The `graph_tool` package is known to cause issues when imported with other packages. In particular, issues may arise in combination with `rdkit`. If you wish to use the GuacaMol dataset, run `python anfm/data/install_raw_guacamol.py` to download necessary data independently of `graph_tool` imports that occur during training. Then, you may start training as detailed above.

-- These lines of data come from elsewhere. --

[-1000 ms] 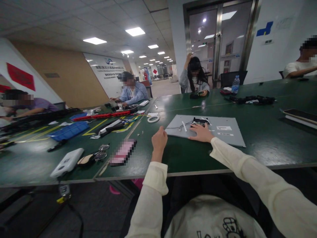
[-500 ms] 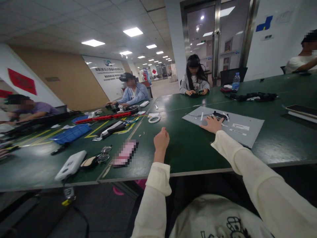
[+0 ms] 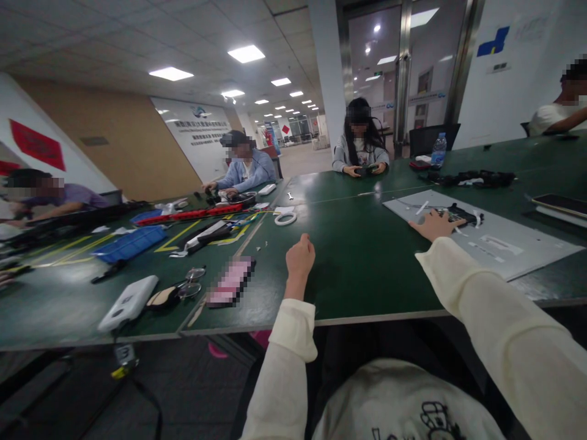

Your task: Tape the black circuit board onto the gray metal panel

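My right hand (image 3: 433, 225) lies flat with fingers stretched out on a grey metal panel (image 3: 495, 235) on the green table, at the right. A small black board with white cables (image 3: 458, 214) sits on the panel just beyond my fingers. My left hand (image 3: 299, 257) is closed in a fist and rests on the bare green tabletop (image 3: 367, 263) near the middle; what it holds, if anything, is hidden.
A white tape ring (image 3: 285, 218), a pink phone (image 3: 230, 281), glasses (image 3: 188, 281) and a white box (image 3: 128, 302) lie to the left. A blue tray (image 3: 131, 242) and tools sit further left. Other people sit around the table; a water bottle (image 3: 438, 151) stands at the back.
My right hand has slid the grey panel across the table to the right and turned it. My left fist has stayed about where it was.
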A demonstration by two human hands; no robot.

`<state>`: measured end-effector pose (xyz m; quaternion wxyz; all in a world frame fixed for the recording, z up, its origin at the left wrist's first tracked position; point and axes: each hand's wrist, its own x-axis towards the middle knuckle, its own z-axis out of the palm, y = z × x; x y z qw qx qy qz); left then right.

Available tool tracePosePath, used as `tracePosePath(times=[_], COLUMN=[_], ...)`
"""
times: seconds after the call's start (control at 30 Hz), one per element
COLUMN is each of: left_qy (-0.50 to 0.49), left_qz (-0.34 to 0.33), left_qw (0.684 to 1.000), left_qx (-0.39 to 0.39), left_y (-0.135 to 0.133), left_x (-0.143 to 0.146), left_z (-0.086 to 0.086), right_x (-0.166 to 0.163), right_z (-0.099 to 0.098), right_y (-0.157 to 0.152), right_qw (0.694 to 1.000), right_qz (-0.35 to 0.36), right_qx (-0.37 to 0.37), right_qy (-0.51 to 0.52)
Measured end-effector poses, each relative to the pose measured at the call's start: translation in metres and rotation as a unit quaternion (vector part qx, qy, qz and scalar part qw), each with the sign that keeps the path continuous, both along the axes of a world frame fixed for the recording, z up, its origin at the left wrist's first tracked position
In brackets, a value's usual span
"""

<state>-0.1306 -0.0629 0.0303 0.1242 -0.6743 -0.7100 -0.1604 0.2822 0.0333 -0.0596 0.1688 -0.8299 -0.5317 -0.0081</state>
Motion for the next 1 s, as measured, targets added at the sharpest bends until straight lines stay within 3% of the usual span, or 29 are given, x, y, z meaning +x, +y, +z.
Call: tracePosePath(times=[0.2,0.47,0.67,0.83,1.0], left_qy=[0.003,0.011,0.013,0.018,0.022], left_qz=[-0.006,-0.013,-0.017,-0.026,-0.031], left_qw=[1.0,1.0,1.0,0.999,0.999], left_qx=[-0.008,0.0,0.003,0.007,0.0], left_y=[0.001,0.004,0.007,0.01,0.011], left_x=[-0.002,-0.005,-0.003,-0.002,-0.002], left_z=[-0.001,-0.005,-0.006,-0.008,-0.008], right_x=[0.025,0.039,0.045,0.07,0.096], right_z=[-0.006,-0.01,0.0,0.014,0.009], right_y=[-0.004,-0.003,-0.011,-0.011,-0.005], right_qw=[0.998,0.998,0.991,0.94,0.876], right_qz=[-0.051,-0.062,-0.038,-0.115,-0.216], right_qx=[0.025,0.029,0.112,0.254,0.34], right_qy=[0.004,0.016,0.066,0.197,0.267])
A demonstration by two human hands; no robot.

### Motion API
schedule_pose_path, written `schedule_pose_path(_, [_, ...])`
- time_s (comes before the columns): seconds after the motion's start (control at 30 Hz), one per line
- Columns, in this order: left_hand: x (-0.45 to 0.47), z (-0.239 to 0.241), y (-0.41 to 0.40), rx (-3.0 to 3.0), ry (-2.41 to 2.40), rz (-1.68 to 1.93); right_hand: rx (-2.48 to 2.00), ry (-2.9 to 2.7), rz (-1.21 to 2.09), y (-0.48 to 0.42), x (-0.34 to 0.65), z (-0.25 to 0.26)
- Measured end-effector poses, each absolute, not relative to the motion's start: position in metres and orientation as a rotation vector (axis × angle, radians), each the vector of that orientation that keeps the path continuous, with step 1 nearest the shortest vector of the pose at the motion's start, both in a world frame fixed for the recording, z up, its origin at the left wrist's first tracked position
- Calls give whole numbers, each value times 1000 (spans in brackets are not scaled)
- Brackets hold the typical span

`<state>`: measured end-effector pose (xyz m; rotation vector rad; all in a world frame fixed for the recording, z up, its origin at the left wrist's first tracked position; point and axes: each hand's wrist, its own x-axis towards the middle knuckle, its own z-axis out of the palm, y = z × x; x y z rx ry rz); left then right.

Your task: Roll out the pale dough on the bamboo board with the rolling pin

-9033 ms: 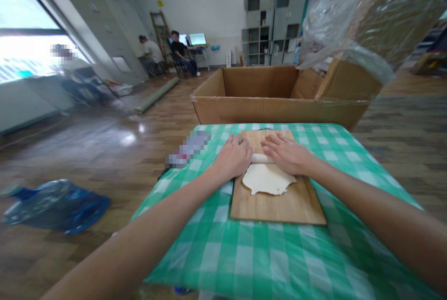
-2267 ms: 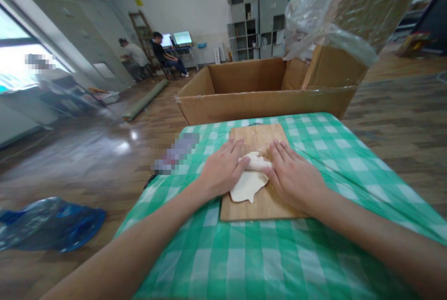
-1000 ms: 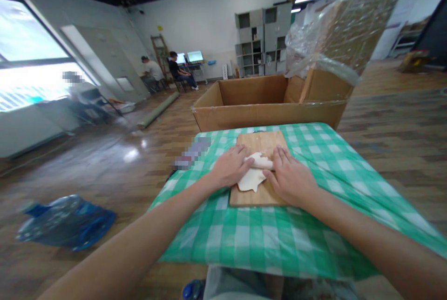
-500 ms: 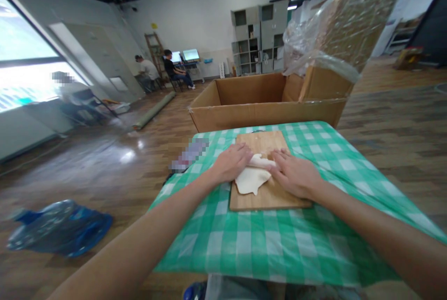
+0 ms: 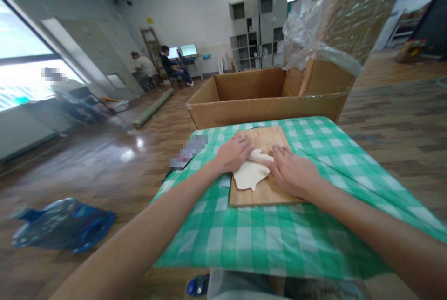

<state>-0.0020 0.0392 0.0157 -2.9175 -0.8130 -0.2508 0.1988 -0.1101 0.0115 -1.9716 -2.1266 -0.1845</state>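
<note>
A pale rolling pin (image 5: 260, 156) lies crosswise over a thin, uneven sheet of dough (image 5: 250, 175). My left hand (image 5: 234, 152) rests over the pin's left end, fingers pointing forward and close together. At the other end, my right hand (image 5: 294, 171) is closed around the pin, its thumb side toward the dough. Both palms cover the pin's ends, so only its middle shows. Beneath the dough is a wooden cutting board (image 5: 268, 197), and a little dough shows beyond the pin.
A green checked tablecloth (image 5: 244, 239) covers the table. Behind stands a large open cardboard box (image 5: 240, 111). A blurred-out flat item (image 5: 190, 151) lies at the table's left edge. On the floor are a blue water jug (image 5: 66, 224) and a long roll (image 5: 153, 108). Several people sit farther back.
The camera view has shifted slightly, so the table and box appear a little higher. Both hands stay on the rolling pin, with only a very small movement over the dough.
</note>
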Motion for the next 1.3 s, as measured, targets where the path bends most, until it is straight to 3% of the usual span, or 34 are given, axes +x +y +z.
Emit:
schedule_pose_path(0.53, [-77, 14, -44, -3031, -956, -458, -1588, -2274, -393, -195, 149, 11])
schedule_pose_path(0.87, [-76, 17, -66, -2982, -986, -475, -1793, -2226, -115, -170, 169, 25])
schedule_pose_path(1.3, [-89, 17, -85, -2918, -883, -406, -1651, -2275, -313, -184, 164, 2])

#### Configuration Options
Below, we provide a non-exhaustive list of configuration options.
- `wandb`: Parameters controlling logging to Weights & Biases.
- `hyper_parameters`: General training parameters such as LR, batch size, etc.
- `filtration`: Parameters for the filtration strategy.
    - `filtration_size`: The number of steps in the filtration, typically lower than 32.
    - `filtration_fn`: The filtration function, e.g. "dfs_edge_weight" or "line_fiedler".
    - `schedule_fn`: The filtration schedule, e.g. "linear_weight_filtration_v2" or "quantile_filtration".
    - `noise_schedule`: The noise schedule (i.e. the hyperparameter lambda).
- `model`: Parameters controlling the model architecture.
- `num_devices`: Number of GPUs to use. Note that modifying this will affect the global batch size.
- `num_steps`: Number of training steps.
- `dataset`: Parameters for setting up the dataset.
    - `num_repetitions`: How many noisy filtrations to generate for each graph. Increase this if overfitting is observed. 

#### Practical Tips
- Observe the validation loss on Weights & Biases to determine if the model is overfitting.
- Increase the number of dataset repetitions if overfitting is observed. This is especially effective with DFS filtration. 
- When using small datasets with the line Fiedler filtration function, overfitting is likely. In that case, set `dataloading.node_ordering_noise` to be `>0` to randomly perturb positional embeddings derived from the line Fiedler filtration. See `anfm/configs/teacher_forcing/spectre_planar_line_fiedler.yaml` for an example.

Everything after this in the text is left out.